Augment productivity by enabling data scientists and engineers to create and deploy AI applications with greater velocity, leveraging Dataiku’s data prep, feature engineering, and AutoML capabilities to operationalize models and associated data pipelines.
.
Support hundreds of less-technical data workers with intuitive tools for manipulating, analyzing, and visualizing large datasets. Business analysts can reveal new insights and make the right decisions based on data.
.
Improve AI monitoring, governance, compliance, and reuse by removing silos and sharing best practices across the enterprise.

Solution Architecture

The architecture diagram below highlights how Dataiku integrates with AWS. Dataiku DSS enables users to leverage:

AWS Glue as a metastore, and Amazon Athena for SQL queries, against Amazon Simple Storage Service (Amazon S3) data.
Amazon Elastic Kubernetes Service (Amazon EKS) for containerized Python, R, and Spark machine learning, as well as API service deployment.
Amazon EMR as a data lake for in-cluster Hive and Spark processing.
Amazon Redshift for in-database SQL processing.
Amazon SageMaker, Amazon Rekognition, and Amazon Comprehend for ML and AI services.

Figure 1 – Solution architecture highlighting Dataiku’s integrations with AWS.

Dataiku + Amazon SageMaker in Action

New Amazon SageMaker capabilities in Dataiku allow users to:

Prepare datasets specifically for use with Amazon SageMaker.
Quickly convert any dataset to the formats required by Amazon SageMaker.
Visually create analytics pipelines and applications that use models developed in Amazon SageMaker.
Use visual interface in Dataiku to train and score models leveraging Amazon SageMaker Autopilot.
Allow programmatic control of Amazon SageMaker through auto-generated Dataiku notebooks.
Leverage pre-trained Amazon SageMaker models in Dataiku pipelines.

Let’s look at an example to see these capabilities in action and understand how you can leverage Amazon SageMaker and Dataiku to empower the broader data team.

We’ll be using a telecommunications churn use case where the business goal is to predict customers that are likely to churn, and the revenue impact of churn so that marketing or customer teams can take the best preventative action.

To follow along with this example more closely and to try out Dataiku’s Amazon SageMaker capabilities yourself, enroll in Dataiku’s free course on churn prediction or download the dataset.

In this example, we start with an existing Dataiku Flow—including data preparation and pre-existing model—to segment customers, predict churn, and analyze the impact on revenue.

Figure 2 – Dataiku Flow with visual recipes to segment customers, predict churn, and analyze impact on revenue.

We are working with three input datasets in this example: the labeled customer data for training, unlabeled customer data for scoring, and new customer data for evaluating performance once the churn prediction model is built.

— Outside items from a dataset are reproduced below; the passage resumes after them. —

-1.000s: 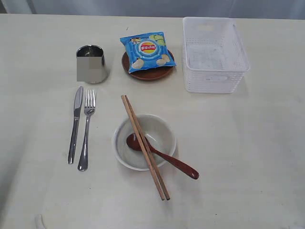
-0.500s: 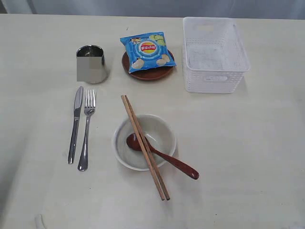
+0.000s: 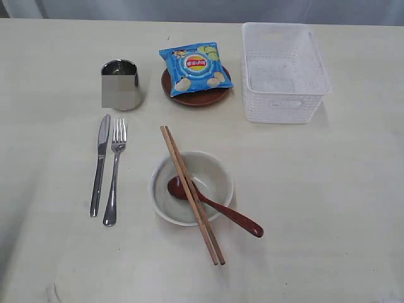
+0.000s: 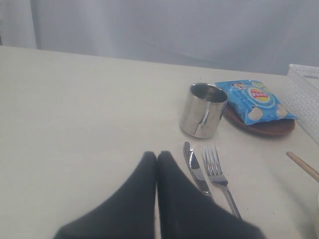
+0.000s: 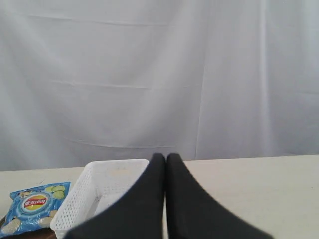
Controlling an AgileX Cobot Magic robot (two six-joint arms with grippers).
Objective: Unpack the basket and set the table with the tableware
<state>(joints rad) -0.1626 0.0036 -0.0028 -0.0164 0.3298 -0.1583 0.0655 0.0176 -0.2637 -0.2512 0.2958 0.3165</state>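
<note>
The white basket (image 3: 284, 72) stands empty at the back right of the table (image 3: 328, 202). A steel cup (image 3: 121, 84) is at the back left, with a knife (image 3: 100, 163) and fork (image 3: 115, 172) side by side in front of it. A dark brown plate (image 3: 196, 96) carries a blue chip bag (image 3: 194, 66). The pale bowl (image 3: 190, 187) holds a reddish-brown spoon (image 3: 214, 206), and chopsticks (image 3: 192, 193) lie across it. My left gripper (image 4: 156, 155) is shut and empty, near the knife (image 4: 196, 172). My right gripper (image 5: 165, 157) is shut and empty, short of the basket (image 5: 102, 191). Neither arm shows in the exterior view.
A pale curtain (image 5: 159, 74) hangs behind the table's far edge. The fork (image 4: 219, 177), cup (image 4: 202, 109) and chip bag (image 4: 254, 99) lie ahead of the left gripper. A chopstick tip (image 4: 303, 166) shows at that view's edge.
</note>
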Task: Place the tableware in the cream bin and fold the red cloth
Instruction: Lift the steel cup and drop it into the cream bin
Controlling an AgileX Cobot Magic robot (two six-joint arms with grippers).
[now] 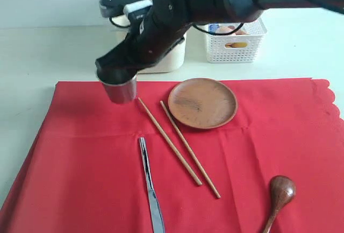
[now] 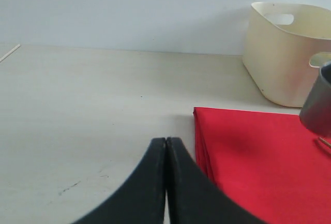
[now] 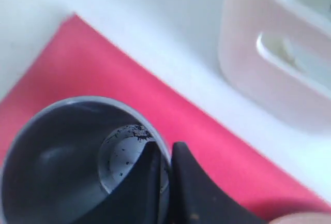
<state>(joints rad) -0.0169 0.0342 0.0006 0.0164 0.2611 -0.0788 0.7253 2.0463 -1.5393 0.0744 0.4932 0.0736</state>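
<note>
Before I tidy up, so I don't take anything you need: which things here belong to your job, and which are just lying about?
Job: cup, plate, chopsticks, knife, spoon, cloth, bin.
Lying about: basket, table.

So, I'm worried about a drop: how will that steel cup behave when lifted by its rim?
The steel cup looks empty and thin-walled, so probably light and stiff. Its smooth metal may slip, and since the right hand pinches one side of the rim, it could swing or tilt.
</note>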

In the flow above, we use a K-means clustering algorithm to segment the data between existing customers, unlabeled customers, and new customers. Execution of the K-means clustering can be easily offloaded to Amazon EKS with Dataiku’s built-in Kubernetes cluster management interface.

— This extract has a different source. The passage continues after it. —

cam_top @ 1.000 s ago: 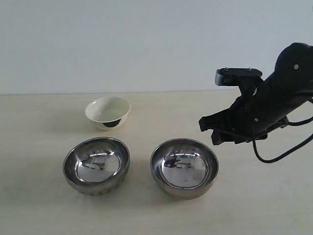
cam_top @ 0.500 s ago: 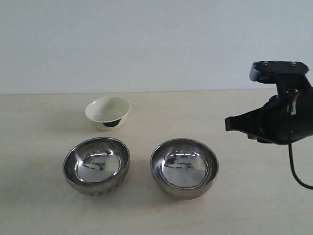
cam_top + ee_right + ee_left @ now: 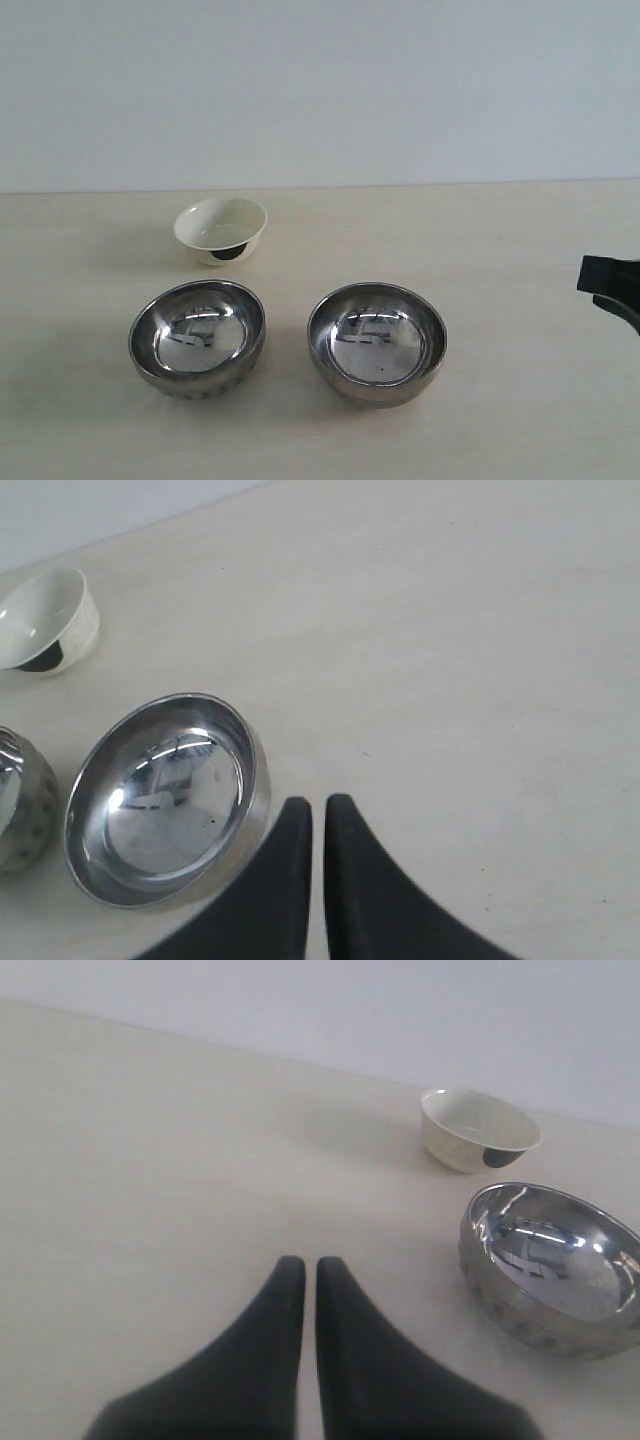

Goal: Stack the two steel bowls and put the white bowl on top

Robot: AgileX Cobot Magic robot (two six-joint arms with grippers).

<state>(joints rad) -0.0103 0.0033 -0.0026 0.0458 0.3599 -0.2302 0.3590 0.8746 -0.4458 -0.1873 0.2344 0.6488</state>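
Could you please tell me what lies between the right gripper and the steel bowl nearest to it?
Only bare tabletop lies between the right gripper and the right-hand steel bowl; the exterior view shows it.

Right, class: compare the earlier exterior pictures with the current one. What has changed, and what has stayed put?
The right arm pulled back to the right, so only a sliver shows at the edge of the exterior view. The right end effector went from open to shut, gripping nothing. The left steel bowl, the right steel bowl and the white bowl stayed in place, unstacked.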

Convert to Amazon SageMaker Format

Users performing data prep, model training, scoring, and validation in Dataiku are often not the same users coding the production-ready Amazon SageMaker models.

With the ability to convert a dataset to CSV or recordIO-protobuf formats, business analysts can visually work with the data in Dataiku DSS and send it over to the technical team in the necessary format.

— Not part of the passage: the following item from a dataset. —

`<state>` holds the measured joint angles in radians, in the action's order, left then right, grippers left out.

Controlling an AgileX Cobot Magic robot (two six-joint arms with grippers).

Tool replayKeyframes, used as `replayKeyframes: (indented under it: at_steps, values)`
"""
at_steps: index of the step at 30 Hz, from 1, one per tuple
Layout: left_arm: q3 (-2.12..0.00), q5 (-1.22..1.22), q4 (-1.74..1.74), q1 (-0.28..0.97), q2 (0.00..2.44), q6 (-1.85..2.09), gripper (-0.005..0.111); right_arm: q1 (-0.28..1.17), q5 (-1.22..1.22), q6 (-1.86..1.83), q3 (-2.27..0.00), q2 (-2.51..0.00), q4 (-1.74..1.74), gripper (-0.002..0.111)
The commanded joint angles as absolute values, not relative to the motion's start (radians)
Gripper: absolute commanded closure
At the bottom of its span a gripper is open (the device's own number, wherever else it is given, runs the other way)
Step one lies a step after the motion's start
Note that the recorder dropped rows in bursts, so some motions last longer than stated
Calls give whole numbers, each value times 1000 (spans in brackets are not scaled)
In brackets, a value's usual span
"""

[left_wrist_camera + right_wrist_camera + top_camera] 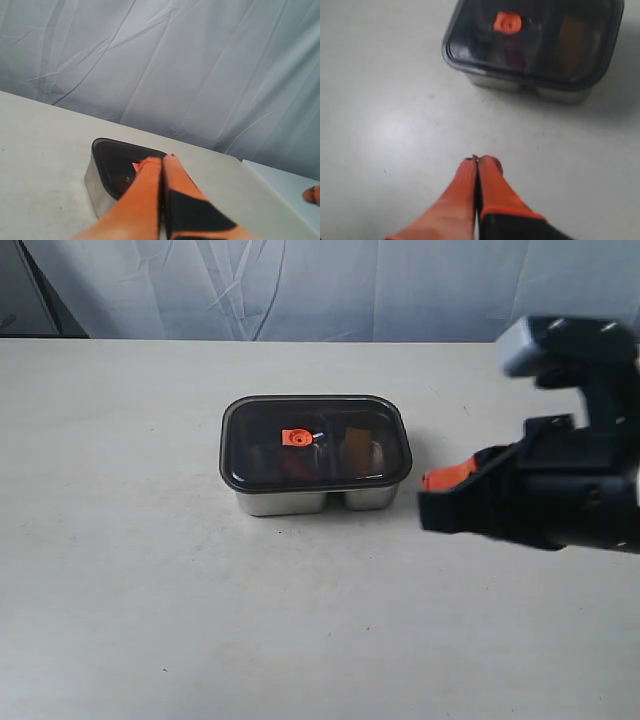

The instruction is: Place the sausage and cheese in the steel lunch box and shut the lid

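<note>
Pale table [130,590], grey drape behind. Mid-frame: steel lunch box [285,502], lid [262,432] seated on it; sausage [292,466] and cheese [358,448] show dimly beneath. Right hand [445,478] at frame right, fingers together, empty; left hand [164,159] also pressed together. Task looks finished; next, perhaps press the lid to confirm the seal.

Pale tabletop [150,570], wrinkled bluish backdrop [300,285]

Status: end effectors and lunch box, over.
Left end effector shut, right end effector shut. Dark translucent lid on shiny steel lunch box. Red sausage, orange cheese inside.
</note>
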<state>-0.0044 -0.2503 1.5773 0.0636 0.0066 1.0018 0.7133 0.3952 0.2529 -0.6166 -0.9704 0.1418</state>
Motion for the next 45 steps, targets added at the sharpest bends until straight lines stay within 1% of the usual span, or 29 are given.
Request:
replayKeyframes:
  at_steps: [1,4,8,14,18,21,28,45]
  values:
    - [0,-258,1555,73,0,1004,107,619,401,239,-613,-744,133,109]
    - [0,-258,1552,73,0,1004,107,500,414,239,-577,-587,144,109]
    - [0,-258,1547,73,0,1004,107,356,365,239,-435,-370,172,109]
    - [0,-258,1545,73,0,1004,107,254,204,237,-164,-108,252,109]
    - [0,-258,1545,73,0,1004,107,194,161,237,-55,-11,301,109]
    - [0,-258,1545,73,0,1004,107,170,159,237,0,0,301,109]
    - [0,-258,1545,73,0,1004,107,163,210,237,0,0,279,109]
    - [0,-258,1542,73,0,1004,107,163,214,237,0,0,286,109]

With this capability, data scientists can ensure the data is in the final format needed for model training. This capability also allows data scientists and developers to work entirely in code and easily integrate their work back into Dataiku.

Train with Amazon SageMaker Autopilot

By selecting the SageMaker Autopilot recipe in Dataiku and choosing the output folder to save the results (we are using Amazon S3), we launch the visual recipe (shown in Figure 3 below) to configure the prediction parameters. Using the default settings, click RUN to train a new churn prediction model on the labeled customer data.

All of the files created as part of the Amazon SageMaker Autopilot job, including the models, code, and summary report, will be available inside Dataiku DSS once the job is complete.

Figure 3 – Amazon SageMaker Autopilot setup page.

Now, sit back and allow Amazon SageMaker’s fully managed service to do the heavy lifting while training your model in a highly optimized way. No more worrying about technology orchestration or complex configurations—just hit run, and voila!

Batch Scoring with Amazon SageMaker

We can now use the model created by Amazon SageMaker Autopilot to score our unlabeled data. We’ll select the SageMaker Score recipe (shown in Figure 4 below), choose the model folder, and provide an output dataset for the scored data.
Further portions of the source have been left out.